> [EXERCISE GOAL] Write out the following listing's lines from the one with "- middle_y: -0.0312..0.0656" to the one with "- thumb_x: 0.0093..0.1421", exactly, with both included and no others.

> [DATASET EXCERPT]

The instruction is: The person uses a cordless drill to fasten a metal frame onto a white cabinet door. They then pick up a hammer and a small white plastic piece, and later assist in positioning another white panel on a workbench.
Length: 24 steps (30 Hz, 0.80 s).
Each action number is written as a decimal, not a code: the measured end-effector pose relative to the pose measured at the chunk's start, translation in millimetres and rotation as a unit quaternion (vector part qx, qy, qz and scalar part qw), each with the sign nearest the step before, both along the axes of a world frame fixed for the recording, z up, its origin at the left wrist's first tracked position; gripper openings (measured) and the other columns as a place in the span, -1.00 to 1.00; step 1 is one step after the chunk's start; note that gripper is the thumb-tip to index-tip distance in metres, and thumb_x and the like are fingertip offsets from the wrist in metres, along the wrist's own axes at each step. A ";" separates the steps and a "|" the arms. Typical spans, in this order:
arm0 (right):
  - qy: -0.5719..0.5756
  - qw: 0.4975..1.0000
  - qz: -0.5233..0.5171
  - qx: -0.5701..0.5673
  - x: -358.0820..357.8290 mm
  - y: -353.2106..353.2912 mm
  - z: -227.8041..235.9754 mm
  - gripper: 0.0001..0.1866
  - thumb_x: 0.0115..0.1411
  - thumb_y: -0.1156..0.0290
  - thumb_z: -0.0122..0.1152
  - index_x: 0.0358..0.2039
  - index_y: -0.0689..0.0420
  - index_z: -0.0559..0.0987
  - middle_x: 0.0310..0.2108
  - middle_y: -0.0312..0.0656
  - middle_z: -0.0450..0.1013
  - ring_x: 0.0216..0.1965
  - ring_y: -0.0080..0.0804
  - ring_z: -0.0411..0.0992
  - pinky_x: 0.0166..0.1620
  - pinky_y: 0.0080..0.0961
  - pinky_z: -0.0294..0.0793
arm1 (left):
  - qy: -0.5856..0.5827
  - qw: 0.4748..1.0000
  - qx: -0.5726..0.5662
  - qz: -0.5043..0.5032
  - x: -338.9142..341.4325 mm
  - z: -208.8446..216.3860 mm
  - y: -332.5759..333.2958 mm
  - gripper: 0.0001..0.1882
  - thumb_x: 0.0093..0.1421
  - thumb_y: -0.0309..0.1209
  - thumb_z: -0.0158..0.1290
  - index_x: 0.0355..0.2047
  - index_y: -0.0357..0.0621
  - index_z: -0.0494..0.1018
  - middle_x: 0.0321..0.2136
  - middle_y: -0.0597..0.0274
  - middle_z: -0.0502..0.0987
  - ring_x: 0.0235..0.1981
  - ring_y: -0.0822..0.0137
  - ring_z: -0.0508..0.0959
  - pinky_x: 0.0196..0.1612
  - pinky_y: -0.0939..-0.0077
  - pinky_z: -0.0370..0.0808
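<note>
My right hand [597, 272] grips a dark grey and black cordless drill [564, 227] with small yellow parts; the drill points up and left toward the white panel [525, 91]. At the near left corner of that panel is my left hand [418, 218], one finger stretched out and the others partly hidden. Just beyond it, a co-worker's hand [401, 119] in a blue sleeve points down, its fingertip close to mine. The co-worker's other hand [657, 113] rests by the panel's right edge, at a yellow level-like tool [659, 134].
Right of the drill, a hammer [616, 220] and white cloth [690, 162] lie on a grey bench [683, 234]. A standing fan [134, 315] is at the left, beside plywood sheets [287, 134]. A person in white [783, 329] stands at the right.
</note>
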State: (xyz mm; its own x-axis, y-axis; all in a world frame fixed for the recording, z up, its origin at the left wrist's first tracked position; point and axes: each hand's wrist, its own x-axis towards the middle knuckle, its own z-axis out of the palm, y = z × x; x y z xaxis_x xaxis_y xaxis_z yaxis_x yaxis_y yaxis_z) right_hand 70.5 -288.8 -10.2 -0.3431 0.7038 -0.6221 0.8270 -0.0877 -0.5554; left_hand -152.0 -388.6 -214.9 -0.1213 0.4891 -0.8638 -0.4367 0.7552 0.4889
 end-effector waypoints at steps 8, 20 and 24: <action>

> [SOLVED PROBLEM]
  - middle_y: -0.0312..0.0656
  - middle_z: -0.0450..0.1013
  - ring_x: 0.0216..0.1965
  - ring_y: -0.0080..0.0804
  - ring_z: -0.0411..0.0992
  - pinky_x: 0.0166..0.1620
  - pinky_y: 0.0080..0.0961
  - pinky_z: -0.0294..0.0793
arm1 (left):
  - qy: -0.5856..0.5827
  - qw: 0.4748..1.0000
  - qx: -0.5726..0.5662
  - qz: -0.5043..0.5032
  - x: -338.9142..341.4325 mm
  - z: -208.8446..216.3860 mm
  - y: -332.5759..333.2958 mm
  - gripper: 0.0001..0.1882
  - thumb_x: 0.0093..0.1421

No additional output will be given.